Unreason also infects some of the pro-Duterte partisans who seem to be equally guilty in committing irrational acts. Reading through their comments in social media can give you a severe dose of a different kind of terror when you are confronted with cases of epic failure to comprehend.

The pilot of our show “Busting Lies” which I host, which essentially made the case that the martial law proclaimed in Mindanao by the President is totally different from the Marcosian one, on the whole received overwhelmingly good reviews. Criticisms from the anti-Duterte crowd were to be expected. But there were also those pro-Duterte netizens who seemed to have been lost in translation and falsely accused the show of maligning the President, even to the point of attacking us as paid hacks of the Liberal Party.

Irrationality is also seen even among those who have the opportunity to research, and the time to filter through the noise of distorted messaging. I see these both from pro-Duterte and anti-Duterte netizens who have academic pedigrees or are otherwise expected to be more rigorous and rational for being professionals in their own fields.
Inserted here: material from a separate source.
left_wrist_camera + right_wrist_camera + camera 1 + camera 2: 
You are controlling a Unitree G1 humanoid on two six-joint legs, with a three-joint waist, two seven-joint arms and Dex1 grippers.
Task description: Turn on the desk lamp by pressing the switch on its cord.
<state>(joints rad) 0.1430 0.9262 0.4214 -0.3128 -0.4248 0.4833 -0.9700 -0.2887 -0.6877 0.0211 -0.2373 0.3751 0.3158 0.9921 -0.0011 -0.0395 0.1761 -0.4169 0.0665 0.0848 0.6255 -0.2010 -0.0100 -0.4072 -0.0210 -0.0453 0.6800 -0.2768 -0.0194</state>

In the earnest desire to attack or defend the President, many fall into the trap of echo chambers and tunnel visions, of knee jerk reactions from a state of mind that is infected with paranoia and conspiracy theories, and of behaving as if in a perpetual state of being under siege or of being on attack mode.

Many pro-Duterte people demean the black-and-white worldviews of the yellows, yet are themselves inhabitants of a simplistic and dualistic world of good and evil.

Political partisanship always has the effect of clouding judgment and reason. We have a field day making fun of Trillanes’ meltdown at BBC, or criticizing the Left’s ideological confusion vis-à-vis terrorism.

Yet those who support the President should realize that sometimes we also allow our biases to undermine our reason.